ABOUT THIS EXERCISE: Every line of the material below should be output exactly as written, with the images skipped.
--------------------------------------------------
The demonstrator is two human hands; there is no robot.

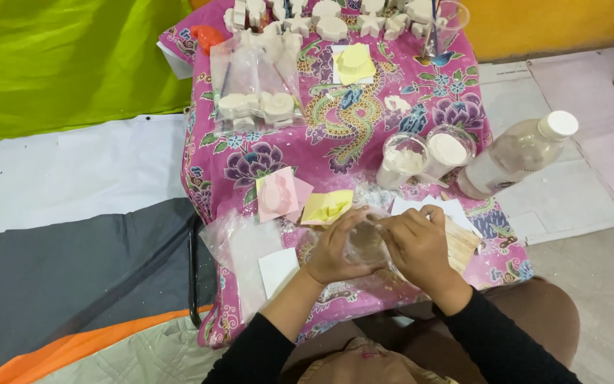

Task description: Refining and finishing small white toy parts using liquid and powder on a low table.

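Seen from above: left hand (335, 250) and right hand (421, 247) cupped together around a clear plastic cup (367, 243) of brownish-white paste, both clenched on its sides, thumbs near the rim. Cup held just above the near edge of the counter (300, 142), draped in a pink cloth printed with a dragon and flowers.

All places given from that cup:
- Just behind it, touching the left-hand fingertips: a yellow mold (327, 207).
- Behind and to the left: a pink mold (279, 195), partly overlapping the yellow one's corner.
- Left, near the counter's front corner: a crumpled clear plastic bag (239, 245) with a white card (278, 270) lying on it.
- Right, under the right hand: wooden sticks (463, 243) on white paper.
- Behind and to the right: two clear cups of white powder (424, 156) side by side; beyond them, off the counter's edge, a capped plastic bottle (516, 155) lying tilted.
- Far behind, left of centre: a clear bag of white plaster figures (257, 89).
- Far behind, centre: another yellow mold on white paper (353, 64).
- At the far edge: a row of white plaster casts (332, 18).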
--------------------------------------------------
ANSWER:
The demonstrator is two human hands; there is no robot.


Task description: Refining and finishing small white toy parts using liquid and powder on a low table.

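Seen from above: left hand (335, 250) and right hand (421, 247) cupped together around a clear plastic cup (367, 243) of brownish-white paste, both clenched on its sides, thumbs near the rim. Cup held just above the near edge of the counter (300, 142), draped in a pink cloth printed with a dragon and flowers.

All places given from that cup:
- Just behind it, touching the left-hand fingertips: a yellow mold (327, 207).
- Behind and to the left: a pink mold (279, 195), partly overlapping the yellow one's corner.
- Left, near the counter's front corner: a crumpled clear plastic bag (239, 245) with a white card (278, 270) lying on it.
- Right, under the right hand: wooden sticks (463, 243) on white paper.
- Behind and to the right: two clear cups of white powder (424, 156) side by side; beyond them, off the counter's edge, a capped plastic bottle (516, 155) lying tilted.
- Far behind, left of centre: a clear bag of white plaster figures (257, 89).
- Far behind, centre: another yellow mold on white paper (353, 64).
- At the far edge: a row of white plaster casts (332, 18).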

No additional output is expected.